# EXERCISE PROMPT
An exact reprint of the whole listing is what the answer must contain.
Start of Block
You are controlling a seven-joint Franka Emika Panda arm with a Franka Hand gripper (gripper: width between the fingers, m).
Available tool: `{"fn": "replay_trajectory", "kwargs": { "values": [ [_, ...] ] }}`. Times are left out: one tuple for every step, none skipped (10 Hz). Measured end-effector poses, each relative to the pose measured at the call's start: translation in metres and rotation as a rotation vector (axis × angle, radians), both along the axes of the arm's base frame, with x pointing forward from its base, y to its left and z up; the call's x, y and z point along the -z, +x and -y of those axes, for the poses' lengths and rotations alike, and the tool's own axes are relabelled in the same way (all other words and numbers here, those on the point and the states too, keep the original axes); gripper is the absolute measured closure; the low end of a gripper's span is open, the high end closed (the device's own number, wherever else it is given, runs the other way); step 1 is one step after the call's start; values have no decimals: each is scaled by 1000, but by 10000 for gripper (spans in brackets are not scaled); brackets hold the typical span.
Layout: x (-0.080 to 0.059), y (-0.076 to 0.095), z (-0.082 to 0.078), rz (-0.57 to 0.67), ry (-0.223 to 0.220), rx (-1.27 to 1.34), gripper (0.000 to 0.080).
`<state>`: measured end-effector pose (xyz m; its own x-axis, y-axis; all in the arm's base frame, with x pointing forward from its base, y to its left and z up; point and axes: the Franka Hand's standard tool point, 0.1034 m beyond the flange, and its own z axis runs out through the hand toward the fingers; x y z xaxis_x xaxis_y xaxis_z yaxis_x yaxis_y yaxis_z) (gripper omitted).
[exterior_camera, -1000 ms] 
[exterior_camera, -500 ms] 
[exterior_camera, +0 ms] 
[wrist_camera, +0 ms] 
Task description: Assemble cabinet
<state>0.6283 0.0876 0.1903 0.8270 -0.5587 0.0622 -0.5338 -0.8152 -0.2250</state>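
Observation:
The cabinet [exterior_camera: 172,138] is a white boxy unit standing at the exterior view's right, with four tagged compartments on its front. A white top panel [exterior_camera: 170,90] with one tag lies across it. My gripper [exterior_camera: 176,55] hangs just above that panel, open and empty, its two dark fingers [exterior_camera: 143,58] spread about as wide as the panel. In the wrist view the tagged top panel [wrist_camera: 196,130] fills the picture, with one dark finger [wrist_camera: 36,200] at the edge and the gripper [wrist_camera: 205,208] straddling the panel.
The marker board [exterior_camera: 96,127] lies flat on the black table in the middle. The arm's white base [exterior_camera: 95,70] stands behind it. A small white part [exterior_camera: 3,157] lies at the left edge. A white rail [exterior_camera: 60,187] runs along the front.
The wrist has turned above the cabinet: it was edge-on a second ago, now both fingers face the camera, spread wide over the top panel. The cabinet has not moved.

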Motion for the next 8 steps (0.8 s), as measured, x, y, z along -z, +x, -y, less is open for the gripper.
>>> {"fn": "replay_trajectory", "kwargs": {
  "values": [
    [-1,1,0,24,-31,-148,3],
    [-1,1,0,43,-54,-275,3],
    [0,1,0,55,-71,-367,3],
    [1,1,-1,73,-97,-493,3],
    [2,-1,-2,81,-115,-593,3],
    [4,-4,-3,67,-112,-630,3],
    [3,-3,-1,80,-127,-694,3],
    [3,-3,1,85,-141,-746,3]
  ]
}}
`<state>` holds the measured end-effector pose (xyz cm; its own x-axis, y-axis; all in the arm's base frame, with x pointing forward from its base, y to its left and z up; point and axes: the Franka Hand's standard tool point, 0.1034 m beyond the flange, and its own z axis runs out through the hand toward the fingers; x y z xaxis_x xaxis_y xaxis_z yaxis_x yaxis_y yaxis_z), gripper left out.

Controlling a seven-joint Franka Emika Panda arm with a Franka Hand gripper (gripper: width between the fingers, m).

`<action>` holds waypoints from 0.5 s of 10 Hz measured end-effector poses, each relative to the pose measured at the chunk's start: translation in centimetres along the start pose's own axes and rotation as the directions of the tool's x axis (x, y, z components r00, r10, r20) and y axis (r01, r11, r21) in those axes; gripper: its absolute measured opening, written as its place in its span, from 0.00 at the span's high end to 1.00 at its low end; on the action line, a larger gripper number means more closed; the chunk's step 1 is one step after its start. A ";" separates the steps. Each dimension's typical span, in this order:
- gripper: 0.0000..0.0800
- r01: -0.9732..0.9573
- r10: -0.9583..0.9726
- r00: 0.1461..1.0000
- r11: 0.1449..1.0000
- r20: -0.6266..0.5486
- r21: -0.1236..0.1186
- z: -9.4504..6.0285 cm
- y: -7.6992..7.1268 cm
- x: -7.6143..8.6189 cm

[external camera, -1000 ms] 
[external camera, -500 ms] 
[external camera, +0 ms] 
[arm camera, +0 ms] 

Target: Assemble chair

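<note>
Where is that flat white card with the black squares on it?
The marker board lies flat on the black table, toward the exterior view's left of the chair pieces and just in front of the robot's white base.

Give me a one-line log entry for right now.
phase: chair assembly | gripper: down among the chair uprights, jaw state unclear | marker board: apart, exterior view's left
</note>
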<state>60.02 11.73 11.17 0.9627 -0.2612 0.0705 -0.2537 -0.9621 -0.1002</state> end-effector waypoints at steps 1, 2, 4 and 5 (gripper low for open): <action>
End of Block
# FINAL ANSWER
You are controlling a seven-joint Franka Emika Panda arm with a Franka Hand gripper (gripper: width between the fingers, m).
Available tool: `{"fn": "replay_trajectory", "kwargs": { "values": [ [_, ...] ] }}`. Times are left out: one tuple for every step, none skipped (10 Hz). Measured end-effector poses, each relative to the pose measured at the call's start: translation in metres and rotation as a rotation vector (axis × angle, radians), both along the axes of the arm's base frame, with x pointing forward from its base, y to its left and z up; the call's x, y and z point along the -z, +x and -y of those axes, for the poses' lengths and rotations alike, and the tool's own axes are relabelled in the same way (all other words and numbers here, those on the point and the states too, keep the original axes); gripper is the absolute measured closure; the low end of a gripper's span is open, the high end closed (the device's own number, wherever else it is given, runs the other way); step 1 is one step after the call's start; values have no decimals: each is scaled by 1000, but by 10000 for gripper (spans in brackets are not scaled); brackets hold the typical span.
Layout: x (-0.080 to 0.059), y (-0.076 to 0.095), z (-0.082 to 0.078), rz (-0.57 to 0.67), ry (-0.223 to 0.220), rx (-1.27 to 1.34), gripper (0.000 to 0.080).
`<state>`: measured end-effector pose (xyz m; its own x-axis, y-axis; all in the arm's base frame, with x pointing forward from its base, y to its left and z up; point and axes: the Franka Hand's standard tool point, 0.1034 m beyond the flange, and its own z axis runs out through the hand toward the fingers; x y z xaxis_x xaxis_y xaxis_z yaxis_x yaxis_y yaxis_z) (gripper omitted).
[exterior_camera, -1000 ms] 
[exterior_camera, -500 ms] 
[exterior_camera, +0 ms] 
[wrist_camera, +0 ms] 
Task description: Assemble cabinet
<state>0.6283 0.0876 0.1903 0.8270 -0.5587 0.0622 -0.5338 -0.8152 -0.2250</state>
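Observation:
The cabinet [exterior_camera: 172,138] is a white boxy unit standing at the exterior view's right, with four tagged compartments on its front. A white top panel [exterior_camera: 170,90] with one tag lies across it. My gripper [exterior_camera: 176,55] hangs just above that panel, open and empty, its two dark fingers [exterior_camera: 143,58] spread about as wide as the panel. In the wrist view the tagged top panel [wrist_camera: 196,130] fills the picture, with one dark finger [wrist_camera: 36,200] at the edge and the gripper [wrist_camera: 205,208] straddling the panel.
The marker board [exterior_camera: 96,127] lies flat on the black table in the middle. The arm's white base [exterior_camera: 95,70] stands behind it. A small white part [exterior_camera: 3,157] lies at the left edge. A white rail [exterior_camera: 60,187] runs along the front.
The wrist has turned above the cabinet: it was edge-on a second ago, now both fingers face the camera, spread wide over the top panel. The cabinet has not moved.
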
Motion for the next 8 steps (0.8 s), as measured, x, y, z along -z, +x, -y, less is open for the gripper.
>>> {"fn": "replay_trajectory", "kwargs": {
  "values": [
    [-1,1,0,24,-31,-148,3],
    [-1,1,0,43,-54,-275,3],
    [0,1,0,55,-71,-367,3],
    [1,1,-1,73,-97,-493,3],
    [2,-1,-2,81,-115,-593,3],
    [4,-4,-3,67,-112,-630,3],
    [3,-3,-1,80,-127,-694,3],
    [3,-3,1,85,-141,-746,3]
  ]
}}
`<state>` holds the measured end-effector pose (xyz cm; its own x-axis, y-axis; all in the arm's base frame, with x pointing forward from its base, y to its left and z up; point and axes: the Franka Hand's standard tool point, 0.1034 m beyond the flange, and its own z axis runs out through the hand toward the fingers; x y z xaxis_x xaxis_y xaxis_z yaxis_x yaxis_y yaxis_z), gripper left out.

Controlling a seven-joint Franka Emika Panda arm with a Franka Hand gripper (gripper: width between the fingers, m).

`<action>` holds waypoints from 0.5 s of 10 Hz measured end-effector poses, each relative to the pose measured at the chunk's start: translation in centimetres along the start pose's own axes and rotation as the directions of the tool's x axis (x, y, z components r00, r10, r20) and y axis (r01, r11, r21) in those axes; gripper: its absolute measured opening, written as its place in its span, from 0.00 at the span's high end to 1.00 at its low end; on the action line, a larger gripper number means more closed; the chunk's step 1 is one step after its start. A ";" separates the steps. Each dimension's typical span, in this order:
- gripper: 0.0000..0.0800
- r01: -0.9732..0.9573
- r10: -0.9583..0.9726
- r00: 0.1461..1.0000
- r11: 0.1449..1.0000
- r20: -0.6266..0.5486
- r21: -0.1236..0.1186
- z: -9.4504..6.0285 cm
- y: -7.6992..7.1268 cm
- x: -7.6143..8.6189 cm

[external camera, -1000 ms] 
[external camera, -500 ms] 
[external camera, +0 ms] 
[arm camera, +0 ms] 

Target: Assemble chair

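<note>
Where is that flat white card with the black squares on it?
The marker board lies flat on the black table, toward the exterior view's left of the chair pieces and just in front of the robot's white base.

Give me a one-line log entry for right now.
phase: chair assembly | gripper: down among the chair uprights, jaw state unclear | marker board: apart, exterior view's left
</note>
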<state>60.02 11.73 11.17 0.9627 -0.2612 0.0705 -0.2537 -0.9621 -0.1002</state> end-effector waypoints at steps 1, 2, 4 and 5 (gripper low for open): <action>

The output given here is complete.